We feel that the suggestion of adding a description to the new permission is not an effective way to get the site builder's attention. Here are some alternatives:

1. Add a description to the existing "Administer site configuration" permission, suggesting that any role with this permission should also get the new "View update notifications" permission.
2. Automatically grant the new "View update notifications" permission whenever "Administer site configuration" permission is granted in the UI. The site builder can un-check the box, and trigger a status message to alert the site builder when the form is submitted.
3. Add a warning to the site status report if there is a role with the "Administer site configuration" permission but not the new "View update notifications" permission.

Probably (2) is too heavy-handed, but it is an option.

I would also like to point out that there are many cases where this new permission could lead to more people seeing the warning message.

The first time that this issue came up at a usability meeting (2021-10-01), I added #57 and suggested some different scenarios where this permission might be granted or not. If anyone is still nervous about this new permission, I would like to know the specific scenario they have in mind. Is it more or less common than the case I described of a small-ish site with an absentee administrator and one or a few more active content editors?

Thanks, @benjifisher!

Re 1 vs. 2 vs. 3:
I think (3) is the most realistic, helpful, visible and lightweight solution. I think (1) might not be seen and (2) is way too much and perhaps even confusing.

Re: more people seeing the warning message:

I would also like to point out that there are many cases where this new permission could lead to more people seeing the warning message.

Could you clarify that please? In which case? Through the update or manually? I only see that it's now possible, but not that it may happen unintended?
Perhaps that's what you mean with "could", but that's no disadvantage, I think.

Re: Use cases:
As written above, in our experience:

• the typical case is that we need to exclude site owners / customers from seeing the notification (on every page!), which they don't understand and which confuses / frightens them
• others may want to inform certain roles about available updates

But I'll repeat myself, see above, so skipping here.
See the alternative approaches and discussions, there are so many possible ways to solve this, but at least any way of configuration / separation for this message display is needed... I'm happy with any solution ;) And now that we reached the 100 comments my fear is that it's becoming "too perfect" ... ;) :)

Also, there seems to have been some confusion for @xjm about the impact of this MR (mail, ... which isn't the case)

So my personal vote would be to clarify the texts, which would definitely be useful and add a message to the status report for "dangerous cases".

In #102, I wrote,

... there are many cases where this new permission could lead to more people seeing the warning message.

What I have in mind is that the new permission can be given to content editors or other roles that would not be appropriate for the "Administer site configuration" permission. So "could" rather than "will" because it depends on how permissions are assigned.

This is in the context of a new site, not an existing one, since that is the case of concern in #94-#96.

I agree with most of #103, except for the value of #102.1.

Thanks @benjifisher for clarification! I'm also fine with #102.1 if there's a consensus. It's not useless, but I'd like it as an addition to #102.3 then. Let's hear what the others think. :)

To sum it up, I'd like to propose the following improvements to the MR:

1. Improve permission label and description - as inspiration, see #98
2. Add a message to the status report like described in #102.3
3. Improve description of "Administer site configuration" permission as of #102.1
4. Fix #3285176: Warning message links to "available updates" even if user does not have permission for that page

Did I forget anything?

Who can / should decide about the wordings? I think it won't make sense to implement anything here until we have a final decision?
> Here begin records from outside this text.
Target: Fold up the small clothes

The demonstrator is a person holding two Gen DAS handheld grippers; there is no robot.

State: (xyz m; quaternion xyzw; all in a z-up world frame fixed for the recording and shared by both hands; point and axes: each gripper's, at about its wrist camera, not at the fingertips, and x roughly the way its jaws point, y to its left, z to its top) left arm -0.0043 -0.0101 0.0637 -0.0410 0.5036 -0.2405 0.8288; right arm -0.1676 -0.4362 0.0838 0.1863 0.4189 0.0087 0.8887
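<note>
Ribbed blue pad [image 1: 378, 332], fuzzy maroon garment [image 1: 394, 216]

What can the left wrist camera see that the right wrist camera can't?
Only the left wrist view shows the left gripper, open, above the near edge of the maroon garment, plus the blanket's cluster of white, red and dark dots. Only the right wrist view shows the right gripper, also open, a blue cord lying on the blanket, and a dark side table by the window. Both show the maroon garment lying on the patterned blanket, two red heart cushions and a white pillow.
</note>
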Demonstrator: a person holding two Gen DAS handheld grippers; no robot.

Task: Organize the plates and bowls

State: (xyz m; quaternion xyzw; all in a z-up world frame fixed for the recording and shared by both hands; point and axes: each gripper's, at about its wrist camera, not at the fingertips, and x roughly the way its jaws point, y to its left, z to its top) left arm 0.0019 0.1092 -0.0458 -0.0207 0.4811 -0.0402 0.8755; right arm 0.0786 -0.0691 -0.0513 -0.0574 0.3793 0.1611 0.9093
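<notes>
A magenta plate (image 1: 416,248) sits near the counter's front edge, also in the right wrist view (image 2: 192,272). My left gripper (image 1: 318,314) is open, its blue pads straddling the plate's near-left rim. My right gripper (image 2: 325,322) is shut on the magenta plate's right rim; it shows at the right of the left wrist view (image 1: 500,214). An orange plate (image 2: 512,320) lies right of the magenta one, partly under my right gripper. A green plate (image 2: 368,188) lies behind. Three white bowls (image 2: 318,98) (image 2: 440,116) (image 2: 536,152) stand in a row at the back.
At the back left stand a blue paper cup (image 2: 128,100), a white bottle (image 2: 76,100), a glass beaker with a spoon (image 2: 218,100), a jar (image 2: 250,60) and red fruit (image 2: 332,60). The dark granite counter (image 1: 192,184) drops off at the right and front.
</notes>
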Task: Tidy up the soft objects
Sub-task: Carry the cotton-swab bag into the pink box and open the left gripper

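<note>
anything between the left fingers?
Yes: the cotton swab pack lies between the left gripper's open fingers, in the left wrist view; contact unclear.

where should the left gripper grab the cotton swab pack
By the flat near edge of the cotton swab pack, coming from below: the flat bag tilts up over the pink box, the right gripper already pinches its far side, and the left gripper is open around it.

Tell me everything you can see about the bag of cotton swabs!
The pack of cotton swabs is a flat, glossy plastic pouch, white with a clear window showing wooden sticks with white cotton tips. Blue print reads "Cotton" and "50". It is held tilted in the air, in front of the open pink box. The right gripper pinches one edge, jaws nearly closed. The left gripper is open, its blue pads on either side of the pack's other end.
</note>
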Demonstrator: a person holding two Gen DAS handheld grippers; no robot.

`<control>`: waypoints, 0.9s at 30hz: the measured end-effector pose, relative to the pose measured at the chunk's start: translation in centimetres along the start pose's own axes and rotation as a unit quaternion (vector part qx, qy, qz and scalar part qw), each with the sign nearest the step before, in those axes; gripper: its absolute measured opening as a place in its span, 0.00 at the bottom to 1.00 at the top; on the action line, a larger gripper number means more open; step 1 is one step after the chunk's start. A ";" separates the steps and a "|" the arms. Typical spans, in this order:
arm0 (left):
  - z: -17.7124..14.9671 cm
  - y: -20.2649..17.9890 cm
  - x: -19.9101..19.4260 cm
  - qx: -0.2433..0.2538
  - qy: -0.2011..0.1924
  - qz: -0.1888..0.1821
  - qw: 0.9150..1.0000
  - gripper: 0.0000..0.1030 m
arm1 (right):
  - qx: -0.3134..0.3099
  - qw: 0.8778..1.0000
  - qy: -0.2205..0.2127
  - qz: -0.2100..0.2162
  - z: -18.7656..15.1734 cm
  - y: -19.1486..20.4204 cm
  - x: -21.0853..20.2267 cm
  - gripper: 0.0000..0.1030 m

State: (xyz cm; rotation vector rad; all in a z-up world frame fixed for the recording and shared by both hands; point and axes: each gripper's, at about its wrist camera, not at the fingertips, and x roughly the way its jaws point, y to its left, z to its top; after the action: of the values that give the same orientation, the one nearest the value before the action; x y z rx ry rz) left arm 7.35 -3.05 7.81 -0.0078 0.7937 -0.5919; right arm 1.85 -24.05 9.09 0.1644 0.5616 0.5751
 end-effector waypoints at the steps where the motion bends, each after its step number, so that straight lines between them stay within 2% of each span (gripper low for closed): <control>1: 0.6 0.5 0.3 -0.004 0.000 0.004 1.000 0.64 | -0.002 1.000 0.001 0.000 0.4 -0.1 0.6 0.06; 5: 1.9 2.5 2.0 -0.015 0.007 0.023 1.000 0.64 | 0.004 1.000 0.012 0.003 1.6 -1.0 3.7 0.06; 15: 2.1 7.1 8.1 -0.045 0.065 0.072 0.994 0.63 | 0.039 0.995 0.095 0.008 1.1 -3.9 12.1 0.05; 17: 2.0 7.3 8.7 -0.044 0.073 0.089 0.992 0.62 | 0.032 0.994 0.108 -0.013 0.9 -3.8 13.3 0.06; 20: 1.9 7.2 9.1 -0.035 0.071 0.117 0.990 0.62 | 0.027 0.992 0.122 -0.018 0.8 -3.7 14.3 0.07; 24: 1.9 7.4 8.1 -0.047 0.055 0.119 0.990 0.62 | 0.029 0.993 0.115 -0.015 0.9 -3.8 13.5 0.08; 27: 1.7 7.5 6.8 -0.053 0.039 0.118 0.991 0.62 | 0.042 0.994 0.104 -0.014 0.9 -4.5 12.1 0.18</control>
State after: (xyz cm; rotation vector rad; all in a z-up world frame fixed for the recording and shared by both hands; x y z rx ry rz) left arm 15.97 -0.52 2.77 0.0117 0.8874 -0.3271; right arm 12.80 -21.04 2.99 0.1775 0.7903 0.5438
Sorry for the delays, finally able to make some space for a real reply.

@xjm re: #94:

this issue should have gotten release manager signoff before commit

How would we have known that? There were no dependency changes, deprecations, API changes, etc. It had passed UX review. Is it because it has an upgrade path? Should all issues with an upgrade path get a release manager review? Just wondering how to do better next time. Thanks!

@catch re: #95:

I'm not sure there was an investigation into why things were like they were in the first place...

As the person who first had the idea to add these warnings, as the author of all the original code (most of which is still here 15 years later!), as someone who's participated in this issue from the beginning, and as a subsystem maintainer, I thought such an investigation was implicit in my work on the MR. 😀 Yes, we want as many users as reasonably possible to see these warnings. We always have. But since some people were turning off update.module entirely to hide them, that's worse than giving sites flexibility to decide. Since we always have the super admin role, at least those folks will automatically have it. I believe that sites which have a more complex role setup can be trusted to make this decision for themselves. Again, worst case that they don't grant the permission to some roles, the status report will still complain if there are missing updates for anyone that can view that.

Re: #97: Fair points. Do those want to be addressed here in this re-opened issue, or would it be easier / better for scope to open follow-ups for those?

Re: #98: Thanks for the suggestions. Sadly, all those names read more like checkboxes in a settings UI page, not the names of permissions. None of them describe access to something, which is what permission names should convey. I think "View" is accurate, since that's the action that this permission grants: the ability to view a specific kind of warning message. Seems very similar to entity access "view" perms.

Re: #99: Agree that "Update notifications" is vague.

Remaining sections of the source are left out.